Thank you for your further detail.
Sure, your answer clarifies better the messages and the terminology, but
still I don't completely understand.
I already tried it with a cutoff of 1, after Joern answer and it worked the
same.
Moreover, I tried it with other cutoff values (and also with the bigger
file in attachment).
Some extracts from different outputs (with my - to be considered in
incremental way - notes, search for ******** ):
Cutoff=0 or Cutoff=1 (No line dropped and everything clear to me)
Indexing events using cutoff of 1
Computing event counts... done. 48 events
Indexing... done.
Sorting and merging events... done. Reduced 48 events to 48.
Done indexing.
Incorporating indexed data for training...
done.
Number of Event Tokens: 48
Number of Outcomes: 3
Number of Predicates: 94
------------------------------------------------------------------------------
Indexing events using cutoff of 2
Computing event counts... done. 48 events
Indexing... Dropped event Ok:[bow=ok]
Dropped event Ok:[bow=certamente, bow=un, bow=ottimo, bow=risultato]
******** WHY????
Dropped event Ok:[bow=positiva]
Dropped event Ok:[bow=splendido]
Dropped event Ok:[bow=affascinante]
Dropped event no:[bow=per, bow=nulla] ******** UHMMM (stop words? Is this
the reason why there is the language parameter?)
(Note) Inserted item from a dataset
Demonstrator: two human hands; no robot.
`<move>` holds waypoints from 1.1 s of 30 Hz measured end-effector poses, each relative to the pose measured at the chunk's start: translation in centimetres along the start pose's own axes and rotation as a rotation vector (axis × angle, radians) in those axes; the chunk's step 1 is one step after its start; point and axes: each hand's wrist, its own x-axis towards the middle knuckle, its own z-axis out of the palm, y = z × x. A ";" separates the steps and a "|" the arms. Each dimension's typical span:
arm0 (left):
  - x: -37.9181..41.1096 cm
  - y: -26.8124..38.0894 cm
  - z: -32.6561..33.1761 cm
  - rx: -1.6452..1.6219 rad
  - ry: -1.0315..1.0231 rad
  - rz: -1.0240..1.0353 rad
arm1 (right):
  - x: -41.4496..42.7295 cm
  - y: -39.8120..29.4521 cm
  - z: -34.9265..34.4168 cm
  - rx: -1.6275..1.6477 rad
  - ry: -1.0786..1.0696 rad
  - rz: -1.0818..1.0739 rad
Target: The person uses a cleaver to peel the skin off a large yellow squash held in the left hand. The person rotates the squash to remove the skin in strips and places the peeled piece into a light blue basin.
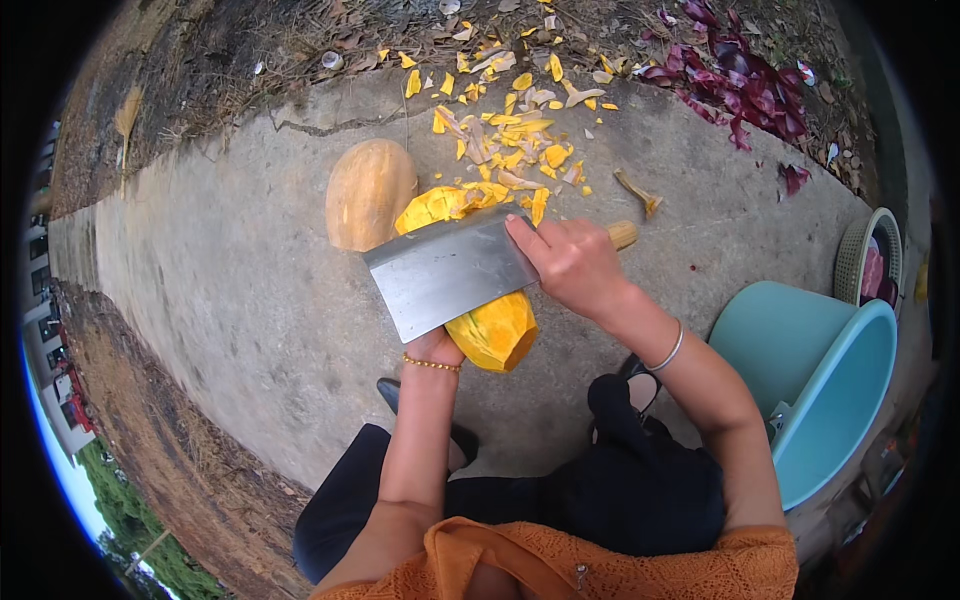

Dropped event no:[bow=negativa]
Dropped event no:[bow=terribile]
Dropped event no:[bow=orribile]
Dropped event no:[bow=orrendo]
Dropped event no:[bow=servizio, bow=inaccettabile] ******** ??? Here I
cannot understand, there are no reasonable stop words, so previous
hypothesis doesn't apply
Dropped event no:[bow=sconsiglio, bow=a, bow=tutti] ******** WHY? I
misunderstood something, I think
Dropped event Insomma:[bow=insomma]
done.
Sorting and merging events... done. Reduced 35 events to 33.
Done indexing.
Incorporating indexed data for training...
done.
Number of Event Tokens: 33
Number of Outcomes: 3
Number of Predicates: 24
------------------------------------------------------------------------------
Indexing events using cutoff of 3
Computing event counts... done. 48 events
Indexing... Dropped event Ok:[bow=ok]
Dropped event Ok:[bow=tutto, bow=bene]
Dropped event Ok:[bow=mi, bow=sono, bow=molto, bow=divertito] ********
WHY? This wasn't in the set of dropped lines in the previous run
Dropped event Ok:[bow=fantastica, bow=scelta]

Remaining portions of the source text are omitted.